== What the task requires ==
What is the number of lines in the data below that contain "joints"? Reply with the number only.

Top of Material provided

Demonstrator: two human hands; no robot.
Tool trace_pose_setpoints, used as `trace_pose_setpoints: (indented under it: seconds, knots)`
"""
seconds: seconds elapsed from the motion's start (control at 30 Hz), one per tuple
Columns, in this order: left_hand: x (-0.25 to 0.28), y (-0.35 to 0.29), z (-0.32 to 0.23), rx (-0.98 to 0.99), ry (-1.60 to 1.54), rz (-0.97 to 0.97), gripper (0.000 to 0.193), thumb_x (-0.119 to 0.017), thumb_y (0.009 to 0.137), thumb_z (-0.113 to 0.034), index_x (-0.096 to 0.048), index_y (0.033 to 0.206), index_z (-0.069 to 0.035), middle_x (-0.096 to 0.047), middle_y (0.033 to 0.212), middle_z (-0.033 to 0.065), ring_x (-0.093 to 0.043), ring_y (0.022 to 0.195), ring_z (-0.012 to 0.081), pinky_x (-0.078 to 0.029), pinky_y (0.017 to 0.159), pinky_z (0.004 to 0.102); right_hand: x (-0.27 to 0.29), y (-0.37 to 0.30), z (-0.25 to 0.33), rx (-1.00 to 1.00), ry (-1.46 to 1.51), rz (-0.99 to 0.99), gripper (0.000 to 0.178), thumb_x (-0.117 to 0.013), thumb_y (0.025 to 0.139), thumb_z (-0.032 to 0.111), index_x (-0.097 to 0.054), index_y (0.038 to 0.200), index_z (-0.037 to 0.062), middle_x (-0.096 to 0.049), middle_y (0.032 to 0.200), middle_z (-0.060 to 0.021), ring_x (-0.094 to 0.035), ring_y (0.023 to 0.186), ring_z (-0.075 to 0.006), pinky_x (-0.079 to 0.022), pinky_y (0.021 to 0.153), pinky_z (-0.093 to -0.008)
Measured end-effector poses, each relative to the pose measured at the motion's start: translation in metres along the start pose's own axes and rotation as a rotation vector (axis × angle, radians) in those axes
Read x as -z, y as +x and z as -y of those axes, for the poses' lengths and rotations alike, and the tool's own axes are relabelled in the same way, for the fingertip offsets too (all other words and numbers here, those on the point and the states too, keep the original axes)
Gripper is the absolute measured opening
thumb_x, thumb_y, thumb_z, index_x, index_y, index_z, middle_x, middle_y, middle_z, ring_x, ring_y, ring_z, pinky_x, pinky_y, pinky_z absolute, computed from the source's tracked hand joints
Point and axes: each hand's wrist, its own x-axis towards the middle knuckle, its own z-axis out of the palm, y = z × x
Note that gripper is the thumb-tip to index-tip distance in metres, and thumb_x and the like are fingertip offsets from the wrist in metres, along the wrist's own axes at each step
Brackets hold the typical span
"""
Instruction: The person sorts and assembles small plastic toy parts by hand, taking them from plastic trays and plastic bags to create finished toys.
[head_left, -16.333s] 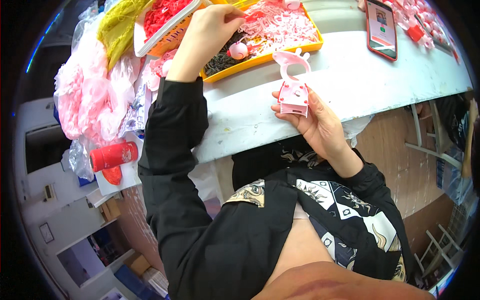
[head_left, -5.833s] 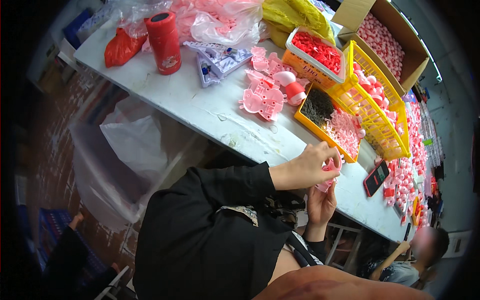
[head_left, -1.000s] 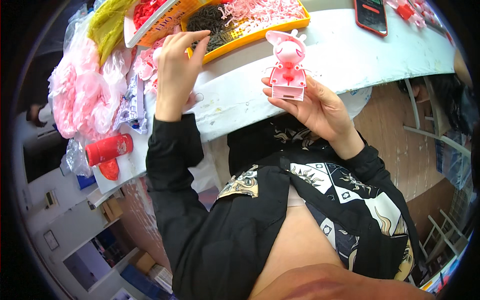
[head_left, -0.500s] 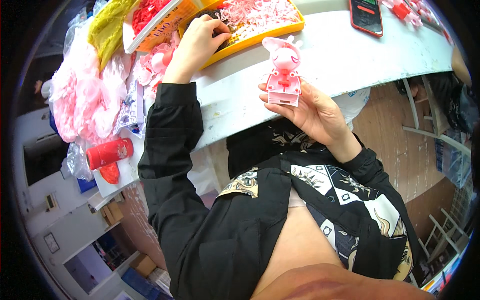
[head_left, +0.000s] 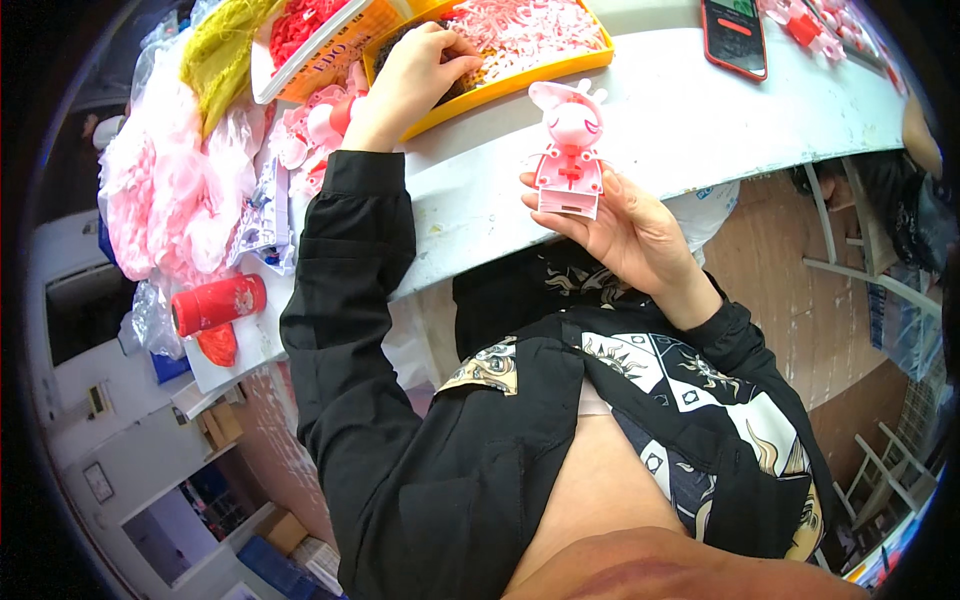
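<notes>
In my right hand [head_left: 638, 232] is a pink plastic toy figure [head_left: 572, 128], held upright by its white box-shaped base over the table's near edge. It has long ears on a rounded head and a red piece on its front. My left hand [head_left: 422, 78] reaches into the left part of a yellow tray [head_left: 520, 90], fingers curled down among small dark and yellow pieces. Whatever lies between those fingertips is hidden. Small pale pink parts [head_left: 535, 40] fill the tray's right side.
Left of the tray stand a tub [head_left: 325, 50] of red parts and plastic bags [head_left: 170, 210] of pink parts. A red cylinder [head_left: 218, 305] lies at the table's left end. At the back right rests a phone [head_left: 735, 38]. Another person's arm [head_left: 920, 135] shows at the right edge.
My left hand has shifted slightly right within the tray, its fingers still down among the pieces. The toy in my right hand stays nearly in place.
</notes>
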Motion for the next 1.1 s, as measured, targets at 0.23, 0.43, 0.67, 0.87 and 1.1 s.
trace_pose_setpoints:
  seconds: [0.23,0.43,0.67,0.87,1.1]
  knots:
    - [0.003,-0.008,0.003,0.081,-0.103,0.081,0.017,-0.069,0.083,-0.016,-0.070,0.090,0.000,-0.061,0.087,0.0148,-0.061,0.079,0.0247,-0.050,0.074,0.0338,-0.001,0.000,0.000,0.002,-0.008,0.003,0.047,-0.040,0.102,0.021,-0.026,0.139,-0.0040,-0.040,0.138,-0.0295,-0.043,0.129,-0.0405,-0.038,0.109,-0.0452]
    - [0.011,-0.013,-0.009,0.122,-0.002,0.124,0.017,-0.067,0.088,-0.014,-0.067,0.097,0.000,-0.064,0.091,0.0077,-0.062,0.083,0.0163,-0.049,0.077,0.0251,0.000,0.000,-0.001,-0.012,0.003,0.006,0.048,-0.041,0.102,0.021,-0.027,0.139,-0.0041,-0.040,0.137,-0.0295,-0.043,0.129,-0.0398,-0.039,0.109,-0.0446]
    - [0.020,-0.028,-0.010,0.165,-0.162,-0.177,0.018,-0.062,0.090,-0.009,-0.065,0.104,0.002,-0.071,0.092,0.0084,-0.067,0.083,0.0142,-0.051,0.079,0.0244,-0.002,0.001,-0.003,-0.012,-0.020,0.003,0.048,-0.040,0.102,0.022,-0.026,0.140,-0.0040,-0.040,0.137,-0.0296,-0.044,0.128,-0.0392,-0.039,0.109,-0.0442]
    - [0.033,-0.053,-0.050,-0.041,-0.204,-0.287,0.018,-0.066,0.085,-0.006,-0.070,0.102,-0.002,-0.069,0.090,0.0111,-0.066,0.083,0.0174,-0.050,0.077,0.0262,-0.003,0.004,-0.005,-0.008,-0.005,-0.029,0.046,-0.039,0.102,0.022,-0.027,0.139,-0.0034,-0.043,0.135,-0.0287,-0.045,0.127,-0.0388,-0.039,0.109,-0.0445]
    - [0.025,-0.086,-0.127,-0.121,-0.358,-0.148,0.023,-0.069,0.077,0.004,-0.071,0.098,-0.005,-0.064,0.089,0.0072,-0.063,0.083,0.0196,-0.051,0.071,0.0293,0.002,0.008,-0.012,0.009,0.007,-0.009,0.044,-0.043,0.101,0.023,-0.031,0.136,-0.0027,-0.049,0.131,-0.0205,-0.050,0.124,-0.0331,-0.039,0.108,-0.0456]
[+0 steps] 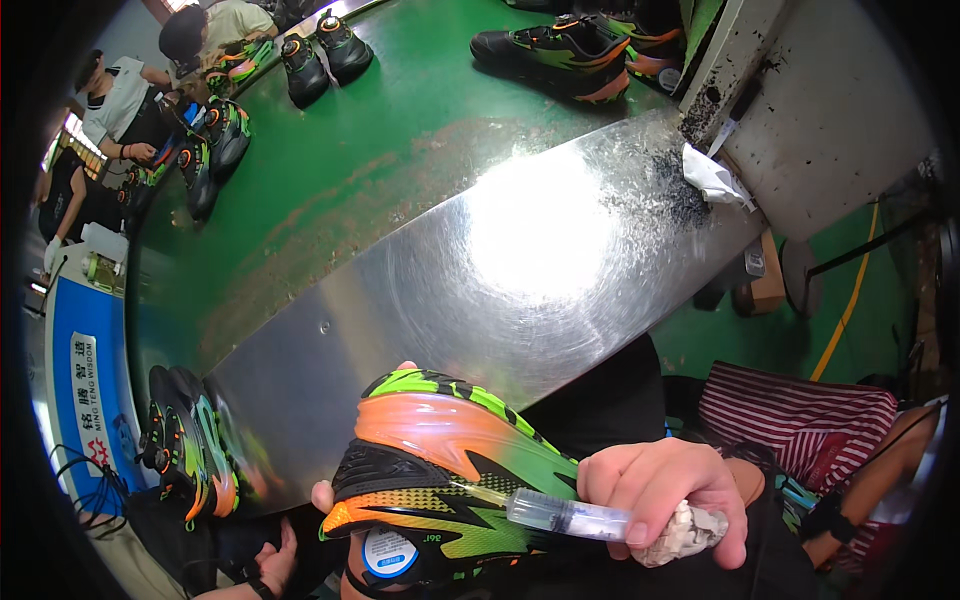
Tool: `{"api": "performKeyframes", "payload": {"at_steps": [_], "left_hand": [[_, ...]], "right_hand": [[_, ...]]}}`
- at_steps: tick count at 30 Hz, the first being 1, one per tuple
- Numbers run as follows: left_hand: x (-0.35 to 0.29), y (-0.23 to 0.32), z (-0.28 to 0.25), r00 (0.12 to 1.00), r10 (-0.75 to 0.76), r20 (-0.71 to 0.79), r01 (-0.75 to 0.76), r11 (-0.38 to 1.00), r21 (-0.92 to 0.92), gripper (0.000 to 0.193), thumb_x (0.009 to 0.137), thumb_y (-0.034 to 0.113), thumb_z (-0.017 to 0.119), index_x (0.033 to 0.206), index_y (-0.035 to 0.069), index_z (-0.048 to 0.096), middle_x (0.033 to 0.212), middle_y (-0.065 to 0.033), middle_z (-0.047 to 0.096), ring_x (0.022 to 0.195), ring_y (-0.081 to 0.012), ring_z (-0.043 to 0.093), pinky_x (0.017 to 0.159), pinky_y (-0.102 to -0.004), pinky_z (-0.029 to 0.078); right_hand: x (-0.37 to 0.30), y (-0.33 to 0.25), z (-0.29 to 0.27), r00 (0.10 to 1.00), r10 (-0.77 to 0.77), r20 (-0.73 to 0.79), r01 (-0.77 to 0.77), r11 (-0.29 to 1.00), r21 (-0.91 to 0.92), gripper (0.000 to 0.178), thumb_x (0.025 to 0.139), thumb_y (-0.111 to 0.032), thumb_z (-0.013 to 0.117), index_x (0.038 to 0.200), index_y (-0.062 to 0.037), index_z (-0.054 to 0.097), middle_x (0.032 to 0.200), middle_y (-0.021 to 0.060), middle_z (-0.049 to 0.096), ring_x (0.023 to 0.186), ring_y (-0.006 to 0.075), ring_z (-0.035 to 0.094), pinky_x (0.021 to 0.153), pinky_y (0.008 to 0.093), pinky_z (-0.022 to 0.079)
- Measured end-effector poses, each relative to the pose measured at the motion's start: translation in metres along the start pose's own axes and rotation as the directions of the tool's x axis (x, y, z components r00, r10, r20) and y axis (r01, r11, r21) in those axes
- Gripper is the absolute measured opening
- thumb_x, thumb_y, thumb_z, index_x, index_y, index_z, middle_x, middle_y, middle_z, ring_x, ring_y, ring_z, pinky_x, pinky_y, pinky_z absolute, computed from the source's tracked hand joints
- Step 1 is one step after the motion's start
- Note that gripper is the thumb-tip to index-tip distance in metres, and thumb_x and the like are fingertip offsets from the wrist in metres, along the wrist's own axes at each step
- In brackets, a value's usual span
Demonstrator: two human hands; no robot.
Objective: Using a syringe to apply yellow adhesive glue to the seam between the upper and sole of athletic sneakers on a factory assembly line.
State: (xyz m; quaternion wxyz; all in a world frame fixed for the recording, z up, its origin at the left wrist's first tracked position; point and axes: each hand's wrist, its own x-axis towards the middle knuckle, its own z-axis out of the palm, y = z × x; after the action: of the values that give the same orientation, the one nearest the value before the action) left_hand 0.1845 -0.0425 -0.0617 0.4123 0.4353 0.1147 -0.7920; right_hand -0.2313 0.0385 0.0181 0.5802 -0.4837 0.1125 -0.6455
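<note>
Behind the held shoe [440,425], most of the left hand [323,496] is hidden; right of that shoe, the right hand [675,490] covers the rear end of the syringe [570,518]

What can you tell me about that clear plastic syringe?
The clear plastic syringe has a see-through round barrel and a slim, yellowish tip pointing left and slightly up in the picture. The person's right hand grips its rear, hiding that end. The tip lies over the side of a black, green and orange sports shoe; whether it touches is unclear.
</note>
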Motion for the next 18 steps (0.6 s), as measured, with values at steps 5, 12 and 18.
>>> {"api": "performKeyframes", "payload": {"at_steps": [5, 12, 18], "left_hand": [[0.025, -0.075, 0.066, 0.889, 0.028, 0.458, -0.273, 0.834, 0.480, 0.038, 0.092, 0.016, 0.041, 0.126, 0.003, 0.050, 0.111, -0.0132, 0.055, 0.106, -0.0309, 0.054, 0.099, -0.0635, 0.037], [0.032, -0.101, 0.097, 0.800, 0.054, 0.598, -0.416, 0.767, 0.488, 0.042, 0.093, 0.023, 0.040, 0.128, 0.002, 0.049, 0.116, -0.0156, 0.054, 0.110, -0.0328, 0.052, 0.101, -0.0619, 0.037], [0.029, -0.102, 0.100, 0.775, 0.091, 0.626, -0.480, 0.729, 0.488, 0.046, 0.093, 0.028, 0.039, 0.129, 0.002, 0.048, 0.120, -0.0175, 0.053, 0.113, -0.0345, 0.051, 0.102, -0.0605, 0.036]], "right_hand": [[0.000, -0.003, 0.002, 0.999, 0.039, -0.002, -0.039, 0.997, -0.066, 0.064, 0.082, -0.053, 0.066, 0.112, 0.0028, 0.061, 0.090, 0.0172, 0.067, 0.075, 0.0248, 0.056, 0.070, 0.0364, 0.038], [0.002, -0.003, 0.001, 0.995, 0.096, -0.010, -0.097, 0.990, -0.105, 0.065, 0.082, -0.055, 0.066, 0.111, 0.0033, 0.061, 0.090, 0.0161, 0.067, 0.075, 0.0243, 0.054, 0.069, 0.0349, 0.039], [0.004, -0.004, 0.002, 0.994, 0.111, -0.004, -0.110, 0.985, -0.130, 0.066, 0.082, -0.055, 0.066, 0.111, 0.0037, 0.062, 0.089, 0.0154, 0.067, 0.074, 0.0236, 0.051, 0.069, 0.0347, 0.039]]}}
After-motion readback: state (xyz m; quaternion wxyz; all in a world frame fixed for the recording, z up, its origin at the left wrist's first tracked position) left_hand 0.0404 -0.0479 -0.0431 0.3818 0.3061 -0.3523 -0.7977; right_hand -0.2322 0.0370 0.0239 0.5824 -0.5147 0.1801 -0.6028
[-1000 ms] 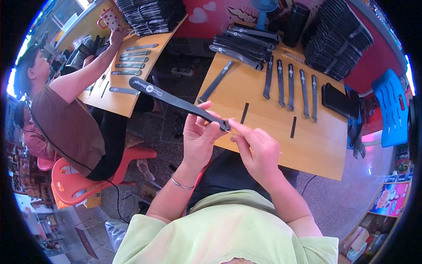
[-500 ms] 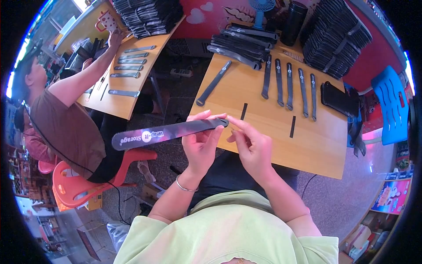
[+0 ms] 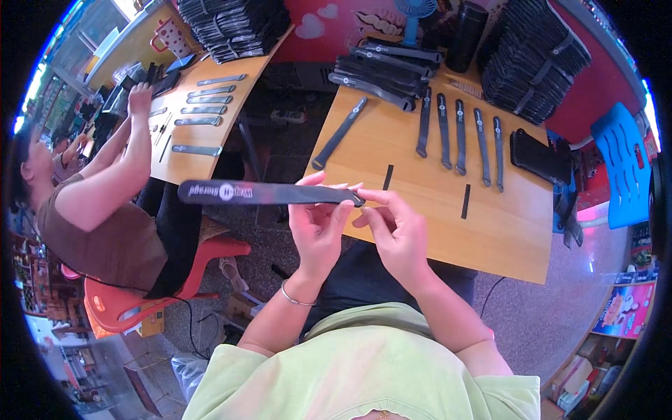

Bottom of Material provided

== Solution ==
2